Eine dieser Maßnahmen zum Schutz der Pferde und der teilnehmenden Jockeys, über die Signore Morelli am Tag zuvor mit seinem Neffen Alessandro gestritten hatte, bestand darin, dass nicht alle Stadtviertel Sienas an dem Rennen teilnehmen durften. Und genau darüber dachte Filipo Morelli jetzt nach, während er sich auf den Weg zum Palazzo Pubblico an der Piazza del Campo machte, wo die Auslosung der letzten drei in diesem Jahr teilnehmenden Contraden stattfinden würde. Wie in jedem Jahr genau einen Monat vor der Austragung des Palio am 16. August.

Insgesamt verfügte Siena über siebzehn Stadtviertel, contradas genannt. Früher waren es einmal weitaus mehr Stadtviertel gewesen, aber einige waren verschwunden oder in anderen Contraden aufgegangen. Da die für den Palio zur Verfügung stehende Rennstrecke auf der Piazza del Campo, dem historischen Marktplatz Sienas, für siebzehn Pferde und Reiter zu eng war, hatte man sich ein ausgeklügeltes System überlegt, um die Teilnehmerzahl auf zehn zu beschränken: Teilnehmen durften immer die sieben Contraden, die vom letzten Palio ausgeschlossen gewesen waren, sowie drei weitere, die in einer festgelegten Zeremonie genau einen Monat vor dem Rennen unter Aufsicht des Bürgermeisters und der siebzehn capitani gelost wurden. Und zu genau dieser Auslosung war Signore Morelli jetzt unterwegs.

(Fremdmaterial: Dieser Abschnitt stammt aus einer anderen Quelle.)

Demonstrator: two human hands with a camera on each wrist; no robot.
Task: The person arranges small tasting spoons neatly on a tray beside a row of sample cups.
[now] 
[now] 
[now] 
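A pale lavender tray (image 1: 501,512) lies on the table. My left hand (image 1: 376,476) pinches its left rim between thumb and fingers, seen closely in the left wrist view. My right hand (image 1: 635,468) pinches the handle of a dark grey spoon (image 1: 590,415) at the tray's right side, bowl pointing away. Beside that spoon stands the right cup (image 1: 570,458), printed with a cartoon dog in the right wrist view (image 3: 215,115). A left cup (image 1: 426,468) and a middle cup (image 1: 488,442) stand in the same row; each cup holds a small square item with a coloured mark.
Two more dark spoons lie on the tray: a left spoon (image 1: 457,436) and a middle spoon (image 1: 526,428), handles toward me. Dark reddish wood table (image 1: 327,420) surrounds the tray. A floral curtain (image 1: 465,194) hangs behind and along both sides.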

Der mehr als hundert Meter hohe Torre del Mangia, der Turm auf dem Rathausgebäude, überragte Siena auf majestätische Art und Weise und war nicht nur so etwas wie das Wahrzeichen der Stadt, sondern er war auch von fast jeder Stelle in Siena aus sichtbar. Auch Signore Morelli hätte sich auf seinem Weg zum Zentrum der Stadt daran orientieren können, wenn er den Weg zur Piazza del Campo nicht ohnehin mit geschlossenen Augen gefunden hätte.

Im capitano brodelte eine gewisse Anspannung. In diesem Jahr war die Auslosung für seine contrada, den Adler, von besonderer Bedeutung. Der Turm, der Adler, die Welle, das Stachelschwein, der Wald, das Einhorn und die Wölfin standen als Teilnehmer bereits fest, denn sie hatten beim letzten Palio aussetzen müssen. Nun konnte Marias Vater nur beten, dass der Panther, der Erzfeind seiner contrada, nicht ausgelost werden würde. Denn natürlich würde der Panther alles daransetzen, einen Sieg des Adlers zu vereiteln.

Zwei Dinge waren beim Palio fast gleich wichtig: der eigene Sieg und die Niederlage des Erzfeindes. Auf beide Ziele wurde viel Aufwand und Mühe verwandt. Es würde für den Jockey des Adlers sehr viel leichter sein zu gewinnen, wenn er während des Rennens nicht vom Jockey des Panthers mit dem Ochsenziemer attackiert wurde.

Zugleich wünschte sich Signore Morelli, dass der Drache und die Eule – oder zumindest einer der beiden – gezogen werden würden, denn diese galten als Verbündete. Sie würden dem Jockey des Adlers eher zum Sieg verhelfen, als ihn zu behindern. Zumindest hatte er bei diesen beiden die größten Aussichten, mit Bestechungsgeldern etwas zu erreichen.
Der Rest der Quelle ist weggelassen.